TransCanada Corporation, a public company traded on the New York Stock Exchange, has announced the TransCanada Keystone Pipeline has been given a final Environmental Impact Statement approval from the U.S. Department of State because of the limited adverse environmental impacts that are expected.
The approval is the result of nearly two years of analysis of the project proposal by more than a dozen U.S. federal agencies and other interested stakeholders.

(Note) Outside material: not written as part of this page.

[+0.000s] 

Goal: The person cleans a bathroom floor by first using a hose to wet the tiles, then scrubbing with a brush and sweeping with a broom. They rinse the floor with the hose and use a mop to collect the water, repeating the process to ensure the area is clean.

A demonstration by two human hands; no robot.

Now that the EIS is finished, TransCanada expects to receive authorization soon to begin the construction and operation of the pipeline at the U.S./Canada border crossing.
The pipeline, planned for 2,148 miles, will bring oil from Hardisty, Alberta, Canada, to U.S. markets in Illinois and the Midwest, with an extension down to Cushing, Okla.
Just last week ConocoPhillips and TransCanada announced ConocoPhillips had acquired a 50 percent ownership interest in the Keystone Pipeline.
(Excerpt) Read more at wnd.com ...
BTTT
It is the oil industry in Alberta that is booming, particularly the tar sands.
I think there was some confusion in that discussion. They may have been referring to more expensive to drilling new wells.
But prices for Natural Gas are very high compared to historical prices.
Natural Gas Wellhead Price
http://tonto.eia.doe.gov/dnav/ng/hist/n9190us3M.htm
Frankly its a win win for Canada and the US. The more North American oil production the US can rely on the better - to finally be free of Islamic oil.